Personal information
- Born: 2006 (age 19–20)
- Home town: Henderson, Nevada, U.S.
- Height: 5 ft 4 in (163 cm)

Sport
- Country: United States
- Sport: Flag football
- Position: Wide receiver, quarterback

Medal record
Women's flag football
Representing United States
World Games
| Silver medal – second place | 2025 Chengdu | Team |
IFAF World Championship
| Gold medal – first place | 2024 Lahti | Team |
IFAF Americas Continental Championship
| Bronze medal – third place | 2025 Panama | Team |

= Maci Joncich =

American flag football player (born 2006)

Maci Joncich (born 2006) is an American international flag football player. She debuted for the United States national team at age 17 in 2024, becoming the youngest player in team history and winning the 2024 IFAF Women's Flag Football World Championship.

==Early life==

Joncich grew up in Henderson, Nevada, and began playing flag football with her older brothers when she was six. She was the only girl in the area league at the time. She also played basketball, soccer, and tennis growing up. With flag football sanctioned as a girls' varsity sport in Nevada, she played three seasons at Coronado High School. She also traveled with the Apex Predators. As a senior, she was named the Class 4A Player of the Year after leading Coronado to a 20–2 record and the 2024 state championship.
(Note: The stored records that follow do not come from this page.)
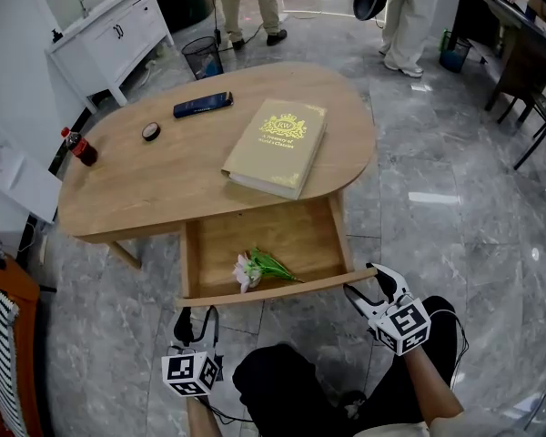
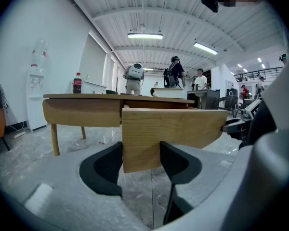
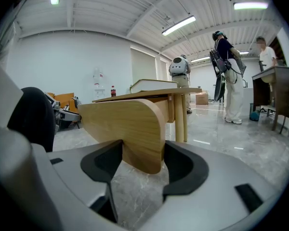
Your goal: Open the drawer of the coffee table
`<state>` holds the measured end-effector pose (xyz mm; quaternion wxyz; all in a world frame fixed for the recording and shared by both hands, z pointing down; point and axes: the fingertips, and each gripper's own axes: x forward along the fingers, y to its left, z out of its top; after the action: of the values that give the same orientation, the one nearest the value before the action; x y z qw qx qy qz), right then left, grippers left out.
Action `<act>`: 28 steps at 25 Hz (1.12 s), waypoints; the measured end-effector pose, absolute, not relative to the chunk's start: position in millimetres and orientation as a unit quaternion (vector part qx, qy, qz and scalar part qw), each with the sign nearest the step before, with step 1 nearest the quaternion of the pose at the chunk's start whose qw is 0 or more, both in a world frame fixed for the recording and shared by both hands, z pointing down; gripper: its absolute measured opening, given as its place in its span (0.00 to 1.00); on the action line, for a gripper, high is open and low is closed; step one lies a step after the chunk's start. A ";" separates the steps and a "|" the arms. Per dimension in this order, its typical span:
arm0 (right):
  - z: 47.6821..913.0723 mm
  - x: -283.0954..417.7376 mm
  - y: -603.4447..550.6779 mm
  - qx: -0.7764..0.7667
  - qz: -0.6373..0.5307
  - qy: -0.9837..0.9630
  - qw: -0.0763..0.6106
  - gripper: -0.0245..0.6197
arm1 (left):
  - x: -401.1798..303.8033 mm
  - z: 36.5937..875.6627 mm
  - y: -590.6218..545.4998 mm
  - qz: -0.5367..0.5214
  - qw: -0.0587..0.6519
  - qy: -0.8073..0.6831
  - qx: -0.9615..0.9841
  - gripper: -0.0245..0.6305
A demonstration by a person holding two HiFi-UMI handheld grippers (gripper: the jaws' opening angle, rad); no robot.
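— Where is the drawer (image 1: 255, 239) sitting right now?

— It is standing well out from under the coffee table (image 1: 155, 185), on my side, with a flower (image 1: 259, 269) lying on its floor near the front panel (image 1: 282, 289). I am judging the opening as nearly finished.

— And what are your two tools doing?

— I am holding the left gripper (image 1: 197, 317) at the panel's left corner and the right gripper (image 1: 364, 279) at its rounded right end. Both are standing spread, jaws apart, with the wood showing in the gap of each. I am not seeing either one clamped down on it.

— So how are you thinking of finishing the pull?

— I am thinking of closing on both ends before drawing any further, so that I am not just dragging on one corner. I am planning to pull both sides together, straight toward me and level, since an uneven tug is likely to skew the drawer in its slot. I am also expecting to go slowly, because it is looking close to the end of its travel and could drop free. A jerk may send the flower sliding, or shake the book (image 1: 278, 146) and the bottle (image 1: 79, 147) resting on top.
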<state>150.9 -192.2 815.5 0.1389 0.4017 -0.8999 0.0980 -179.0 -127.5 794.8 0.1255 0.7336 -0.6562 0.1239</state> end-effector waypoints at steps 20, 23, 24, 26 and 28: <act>841.9 150.6 -176.5 0.405 0.119 -0.892 0.161 0.46 | -178.3 821.8 -115.4 0.140 0.150 -0.650 0.732 0.41; 845.1 150.3 -178.1 0.406 0.121 -0.890 0.167 0.46 | -177.2 826.5 -115.1 0.139 0.158 -0.650 0.730 0.41; 846.5 149.9 -178.3 0.406 0.121 -0.890 0.168 0.46 | -176.4 828.9 -114.1 0.141 0.164 -0.649 0.730 0.41; 848.4 149.5 -178.4 0.406 0.121 -0.890 0.166 0.46 | -175.4 831.4 -113.8 0.141 0.170 -0.646 0.731 0.41; 848.8 149.9 -178.9 0.407 0.120 -0.891 0.162 0.46 | -175.1 831.9 -115.4 0.139 0.168 -0.645 0.732 0.41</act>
<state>149.9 -178.9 848.8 0.1622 0.4070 -0.8908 0.1201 -175.1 -115.4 831.9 0.1679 0.7323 -0.6451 0.1393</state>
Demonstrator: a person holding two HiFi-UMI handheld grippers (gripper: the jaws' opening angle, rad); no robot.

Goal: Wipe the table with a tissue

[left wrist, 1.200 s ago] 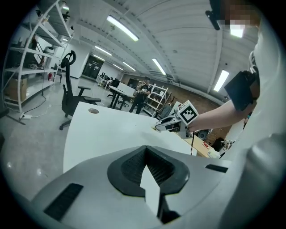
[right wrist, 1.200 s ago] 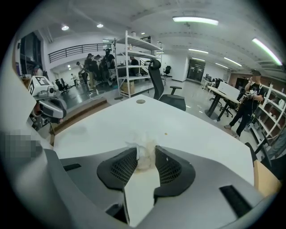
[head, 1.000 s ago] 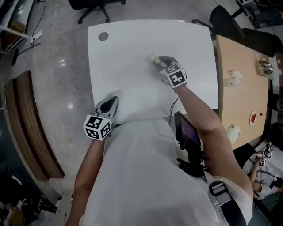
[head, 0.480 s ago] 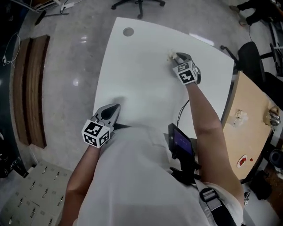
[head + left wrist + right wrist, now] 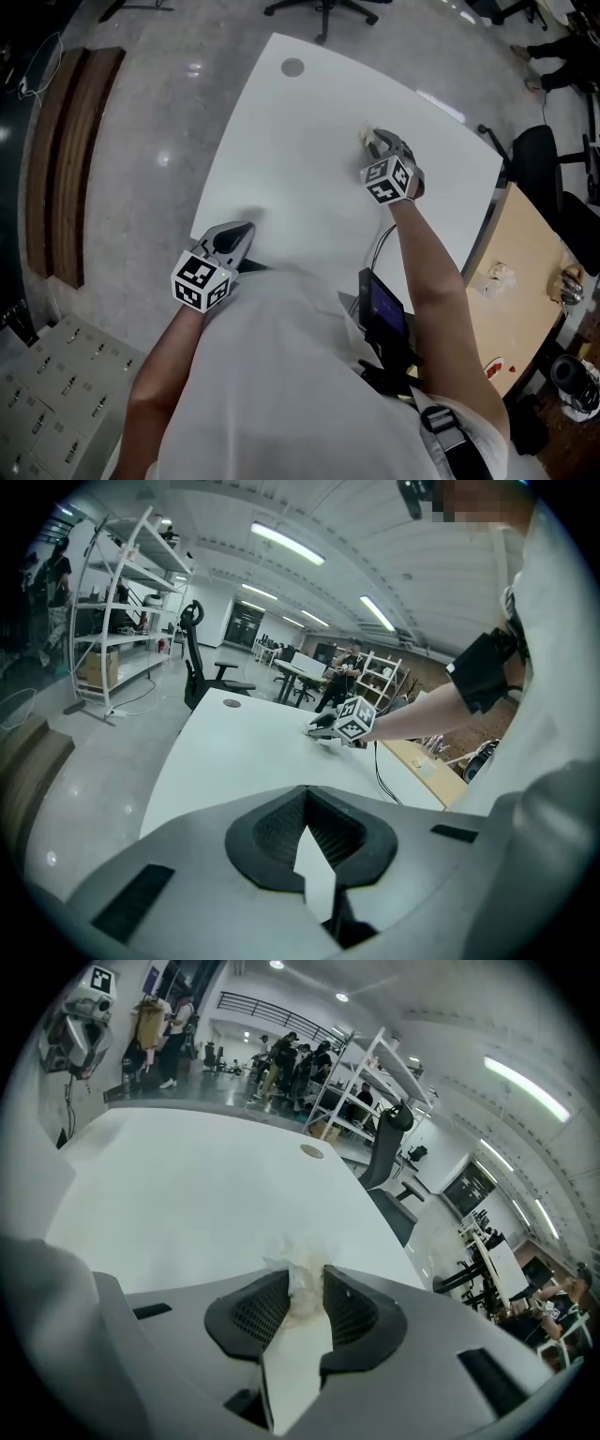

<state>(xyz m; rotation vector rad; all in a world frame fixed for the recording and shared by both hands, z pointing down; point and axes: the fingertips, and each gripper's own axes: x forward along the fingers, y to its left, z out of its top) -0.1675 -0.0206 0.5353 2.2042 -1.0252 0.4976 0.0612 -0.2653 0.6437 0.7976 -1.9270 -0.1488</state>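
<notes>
The tissue (image 5: 292,1262) is a small, crumpled wad, white with a pale yellowish patch. It sticks out in soft, ragged folds. The right claw (image 5: 302,1288) is pinching it between two black ribbed pads. The claw has just been squeezing in a little more. The wad is pressed down on the white bench (image 5: 187,1176), in the far part of the top.

From the head view, the tissue (image 5: 366,140) is only a tiny pale lump at the tip of the right claw (image 5: 375,142). You cannot see its folds or its colour there. That view does show the whole bench (image 5: 300,178). It is smooth and plain, with curved corners. It has a round grey cap (image 5: 292,67) near its far corner.

The left claw (image 5: 242,228) is at the near edge of the bench, well apart from the tissue.

In the left gripper view, the left claw (image 5: 305,829) has its tips pressed together with nothing between them. Far across the bench (image 5: 244,747) this view shows the right claw from the side, with its marker cube (image 5: 354,719). The tissue is too small to pick out there.
</notes>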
She finished the season with 5,216 passing yards for 81 touchdowns and added 2,060 yards and 21 touchdowns on the ground. She struggled in the state title game with one touchdown pass against two interceptions but also rushed for three touchdowns in the victory.

Joncich went on to play club flag football at the University of Florida. She led the Gators to the NIRSA national championship as a freshman in 2024, catching 12 passes for three touchdowns in the 32–0 win over Central Florida in the final. She was named tournament MVP. She helped win a second consecutive NIRSA national title as a sophomore in 2025.

==Flag Football Career==

Joncich represented the United States at the 2022 15U and 2023 17U Junior International Cups, winning gold medals at both events. Soon after graduating from high school, she made the senior United States roster for the 2024 IFAF Women's Flag Football World Championship in Finland, becoming the youngest player in team history at 17 years old. She joined longtime quarterback Vanita Krouch as the squad's number two passer. Playing both quarterback and wide receiver, she completed 26-of-32 passes for 239 yards for six touchdowns, caught 12 passes for 99 yards and three touchdowns, and rushed for 113 yards and three touchdowns during the tournament. She rushed for a touchdown and threw for a touchdown in the 31–18 win over Mexico in the final.

Joncich earned a silver medal at the 2025 World Games in China, where she threw for six touchdowns, rushed for a touchdown, and caught two touchdowns, but lost 26–21 to Mexico in the final. She settled for bronze at the in Panama, throwing a touchdown in the loss to Mexico in the semifinals before defeating the hosts in the third place game.

In 2026 Joncich transferred to Cal Poly for the Mustangs' inaugural season of NCAA Women's Flag Football. Cal Poly is one of the first 10 NCAA D1 schools to sponsor Flag Football as a Varsity NCAA D1 sport.